### Extracted records
★ ★ ★

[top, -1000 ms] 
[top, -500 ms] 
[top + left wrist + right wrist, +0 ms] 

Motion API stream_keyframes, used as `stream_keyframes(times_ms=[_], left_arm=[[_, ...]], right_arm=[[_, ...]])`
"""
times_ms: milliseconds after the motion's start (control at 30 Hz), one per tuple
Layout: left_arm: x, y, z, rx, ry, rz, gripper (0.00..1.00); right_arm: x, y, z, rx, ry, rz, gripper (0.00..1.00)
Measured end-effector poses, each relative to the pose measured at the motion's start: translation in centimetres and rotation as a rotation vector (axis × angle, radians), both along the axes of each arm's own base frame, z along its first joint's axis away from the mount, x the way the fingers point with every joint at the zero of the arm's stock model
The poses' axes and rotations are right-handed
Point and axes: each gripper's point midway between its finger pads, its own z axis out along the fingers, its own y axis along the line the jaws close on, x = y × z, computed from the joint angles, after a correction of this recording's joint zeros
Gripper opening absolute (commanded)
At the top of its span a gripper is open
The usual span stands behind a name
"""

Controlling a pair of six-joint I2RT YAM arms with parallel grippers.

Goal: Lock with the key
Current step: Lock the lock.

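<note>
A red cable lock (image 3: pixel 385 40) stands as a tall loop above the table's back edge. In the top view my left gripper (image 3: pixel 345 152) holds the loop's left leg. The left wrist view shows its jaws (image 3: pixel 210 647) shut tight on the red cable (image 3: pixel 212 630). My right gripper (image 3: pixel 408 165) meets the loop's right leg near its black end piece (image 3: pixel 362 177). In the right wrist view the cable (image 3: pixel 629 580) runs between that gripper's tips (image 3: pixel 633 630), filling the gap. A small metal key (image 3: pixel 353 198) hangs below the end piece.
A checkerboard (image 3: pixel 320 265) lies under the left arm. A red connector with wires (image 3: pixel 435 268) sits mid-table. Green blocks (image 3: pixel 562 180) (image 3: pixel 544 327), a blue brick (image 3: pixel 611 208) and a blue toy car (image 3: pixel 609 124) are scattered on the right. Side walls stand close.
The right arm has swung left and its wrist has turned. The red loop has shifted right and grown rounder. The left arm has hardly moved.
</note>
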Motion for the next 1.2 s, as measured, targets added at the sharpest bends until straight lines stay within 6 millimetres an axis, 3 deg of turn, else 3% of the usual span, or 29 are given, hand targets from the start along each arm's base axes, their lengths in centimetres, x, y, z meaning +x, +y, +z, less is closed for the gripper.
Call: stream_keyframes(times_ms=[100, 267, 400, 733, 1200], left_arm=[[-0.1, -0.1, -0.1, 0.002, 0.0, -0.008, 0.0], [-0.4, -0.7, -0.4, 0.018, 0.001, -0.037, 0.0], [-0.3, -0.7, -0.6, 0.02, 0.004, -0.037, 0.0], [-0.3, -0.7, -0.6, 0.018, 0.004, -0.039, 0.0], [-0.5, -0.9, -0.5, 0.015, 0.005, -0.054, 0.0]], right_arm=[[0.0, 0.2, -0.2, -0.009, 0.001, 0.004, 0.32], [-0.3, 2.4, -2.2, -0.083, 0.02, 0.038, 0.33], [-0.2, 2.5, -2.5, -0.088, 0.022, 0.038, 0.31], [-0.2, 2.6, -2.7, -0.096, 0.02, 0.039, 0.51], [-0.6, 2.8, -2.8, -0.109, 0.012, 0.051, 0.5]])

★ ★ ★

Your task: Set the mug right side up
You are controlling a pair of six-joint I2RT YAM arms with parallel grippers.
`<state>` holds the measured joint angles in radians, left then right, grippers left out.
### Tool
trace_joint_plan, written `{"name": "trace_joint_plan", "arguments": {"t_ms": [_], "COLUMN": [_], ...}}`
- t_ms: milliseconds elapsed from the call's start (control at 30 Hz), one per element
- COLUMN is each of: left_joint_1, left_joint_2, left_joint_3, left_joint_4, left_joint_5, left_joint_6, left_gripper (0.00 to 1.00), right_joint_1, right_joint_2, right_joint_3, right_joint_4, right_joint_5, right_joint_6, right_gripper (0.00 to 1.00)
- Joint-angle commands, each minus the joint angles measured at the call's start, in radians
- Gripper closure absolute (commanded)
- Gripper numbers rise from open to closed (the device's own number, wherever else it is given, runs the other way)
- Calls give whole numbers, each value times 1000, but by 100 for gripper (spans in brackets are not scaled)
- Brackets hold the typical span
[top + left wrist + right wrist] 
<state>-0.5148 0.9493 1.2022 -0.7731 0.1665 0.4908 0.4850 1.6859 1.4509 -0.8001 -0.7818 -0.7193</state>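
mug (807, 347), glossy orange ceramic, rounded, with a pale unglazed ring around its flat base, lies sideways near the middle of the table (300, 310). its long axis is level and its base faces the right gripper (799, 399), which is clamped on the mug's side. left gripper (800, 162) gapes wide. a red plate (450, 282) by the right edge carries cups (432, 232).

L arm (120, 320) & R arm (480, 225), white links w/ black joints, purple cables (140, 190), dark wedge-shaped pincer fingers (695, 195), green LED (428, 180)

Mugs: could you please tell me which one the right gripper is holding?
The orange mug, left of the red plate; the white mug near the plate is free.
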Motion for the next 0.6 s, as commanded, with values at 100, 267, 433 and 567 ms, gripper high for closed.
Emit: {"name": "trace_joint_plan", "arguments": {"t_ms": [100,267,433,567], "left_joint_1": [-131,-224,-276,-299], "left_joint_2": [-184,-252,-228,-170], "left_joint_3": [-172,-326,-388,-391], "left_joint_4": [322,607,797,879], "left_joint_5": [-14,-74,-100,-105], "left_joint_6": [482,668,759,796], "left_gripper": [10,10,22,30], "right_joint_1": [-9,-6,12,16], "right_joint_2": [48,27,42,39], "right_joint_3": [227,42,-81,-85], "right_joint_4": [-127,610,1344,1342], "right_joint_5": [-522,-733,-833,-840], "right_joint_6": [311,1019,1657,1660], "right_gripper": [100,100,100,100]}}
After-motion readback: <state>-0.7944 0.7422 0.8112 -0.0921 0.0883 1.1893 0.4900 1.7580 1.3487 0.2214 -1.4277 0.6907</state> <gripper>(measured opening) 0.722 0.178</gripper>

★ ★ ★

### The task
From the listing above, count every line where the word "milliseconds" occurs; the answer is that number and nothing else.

### Exercise output
2